Breaking Hammer (Inferno Motorcycle Club, #3)

The prospect looked down at the ground, hung his head, and Thatcher slapped him across the head like a chastised child, then pushed him out the door, screaming like a drill sergeant at boot camp.

"Hammer?" I turned to Blaze. "When the fuck did that happen? That's some serious bullshit, especially from a prospect."

"He'll be taken care of." Blaze said. "Prospects don't need to be opening their fucking mouths like that. Actually, you can go kick the shit out of him if you want." Blaze nodded toward the open door.

I glanced outside, then shrugged it off. The truth was, I didn't know if I could stop once I started. Lately, it seemed like more and more was setting me off, and I was going zero to sixty in mere seconds. It used to take a lot more than this kind of bullshit to push me over the edge.

"Hammer?" I asked.

"The Hammer thing," Blaze said. "It's because word gets around, Crunch. I sent two brothers to help Benicio's guys clean that shit up. They came back to the club, drank themselves incoherent, and you know, shit happens. What they said became legend. For fuck's sake, even Benicio's hitters think you're the goddamned boogeyman now, and those guys are hard fucking dudes."

"Jesus Christ." I didn't know what to think about that shit. Achieving a reputation for pulverizing someone into pieces with a sledgehammer was one thing I'd never expected in life. It was also tied to my wife's murder, and I didn't need another fucking reminder of that. Not in a name. I'd thrown away my original road name, Crunch, when I retired. I didn't want to be reminded of the past.

Blaze saw the look on my face. "Come on," he said, turning. "Have a beer with me. Unless you want something stronger."

"Beer's good," I said. Blaze grabbed a couple of longnecks from the bar as we passed it, and ushered me into the back room, Mad Dog's former office.

"Place looks different without Mad Dog here," I said.

Blaze nodded. "Not just the office, either."

"I noticed that," I said. "Out there. It's a little calmer."

"Things are good, Ha - Crunch," Blaze corrected himself. So he was calling me Hammer now too.

"I'm glad to hear it," I said. "Working with Benicio is good for the club." I assumed they were still working with Benicio. I wasn't privy to club business now, and I knew not to even broach the topic. I was trying to be friendly, casual. But this was fucking awkward. I had no real reason to be here anymore.

Blaze nodded. "It's all good now. You think about coming back to the club, coming out of retirement?"

"I - " I started, then stopped. Had I ever thought about it? Yeah, of course I had. I'd be crazy not to think about it. This club had been my whole life, the brothers my family.
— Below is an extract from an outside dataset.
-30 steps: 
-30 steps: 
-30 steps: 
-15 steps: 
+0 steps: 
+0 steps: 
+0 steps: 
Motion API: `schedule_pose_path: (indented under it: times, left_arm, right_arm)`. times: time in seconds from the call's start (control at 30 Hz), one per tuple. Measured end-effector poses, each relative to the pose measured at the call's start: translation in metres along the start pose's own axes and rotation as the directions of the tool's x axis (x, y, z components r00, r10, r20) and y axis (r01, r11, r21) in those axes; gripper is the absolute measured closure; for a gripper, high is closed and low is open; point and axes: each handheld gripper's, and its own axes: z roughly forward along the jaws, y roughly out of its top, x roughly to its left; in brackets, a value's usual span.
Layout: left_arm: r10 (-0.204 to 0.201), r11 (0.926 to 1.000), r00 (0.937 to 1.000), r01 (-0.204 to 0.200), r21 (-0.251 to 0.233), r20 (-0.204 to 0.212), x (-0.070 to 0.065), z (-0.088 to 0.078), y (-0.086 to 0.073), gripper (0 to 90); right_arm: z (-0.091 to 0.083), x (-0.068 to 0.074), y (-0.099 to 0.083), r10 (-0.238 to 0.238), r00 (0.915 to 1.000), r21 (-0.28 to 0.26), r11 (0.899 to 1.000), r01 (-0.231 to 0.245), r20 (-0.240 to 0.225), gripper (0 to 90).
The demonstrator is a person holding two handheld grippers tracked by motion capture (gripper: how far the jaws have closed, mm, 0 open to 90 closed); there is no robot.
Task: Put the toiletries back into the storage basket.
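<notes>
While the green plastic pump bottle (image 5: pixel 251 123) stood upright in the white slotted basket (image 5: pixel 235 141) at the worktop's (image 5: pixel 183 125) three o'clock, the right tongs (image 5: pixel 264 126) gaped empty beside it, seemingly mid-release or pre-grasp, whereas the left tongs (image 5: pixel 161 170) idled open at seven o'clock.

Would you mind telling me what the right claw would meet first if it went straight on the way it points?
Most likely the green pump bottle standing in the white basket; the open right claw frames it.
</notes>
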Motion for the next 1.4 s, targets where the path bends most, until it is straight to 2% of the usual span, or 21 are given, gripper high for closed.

Until the day April was taken from me.

They hadn't been a part of my life now for a long time.

Blaze looked at me, waiting for a response.

I shook my head. "I don't think so, man..." I said.

"I don't expect it," Blaze said. "It's understandable. But if you ever wanted to come out of retirement, here or at the Vegas chapter, normal rules wouldn't apply." Normal rules meaning the chapter rules that required retirees to stay in retirement for at least five years. It was designed to keep people from deciding to retire and then come out of retirement impulsively.

That wasn't going to happen, not in my case.

No matter how much part of me wanted to ride again.

Or the part of me that missed what I had here, the sense of brotherhood. No matter how empty I felt now, without April, without the club, I wasn't going back.

"It's good of you to say that, Blaze," I said. What the hell else was I going to say? Thanks, but no fucking thanks.

"If you ever want to come back, say the word," Blaze said.

I nodded. It will never happen, I thought. I stood there, silently. This was what the fuck Blaze wanted me to stop by for? To tell me that I needed to fucking consider coming out of retirement?

He finally spoke. "I've got a job you might be interested in," he said.

"Shit, Blaze, I'm not getting back into club business. You got to understand that, man," I said. "No can do..."

Blaze shook his head. "I'm not asking you to get back into club business. This is strictly contract shit. You're retired. It's just that we need someone with your tech skills."

"What kind of tech shit are we talking about exactly?"

"We're in a couple of new enterprises, with Benicio. This involves the chapter out in Vegas too."

"Not here?"

"Both."

"Okay." I was getting irritated with how vague Blaze was being about this. Just fucking come out and ask whatever it is you're going to ask, man. That's what I was thinking. I didn't say it. "I'm not going to promise anything until I know what the job is. I don't even know it's something I can actually do."

Blaze nodded. "Instead of telling me, let me show you."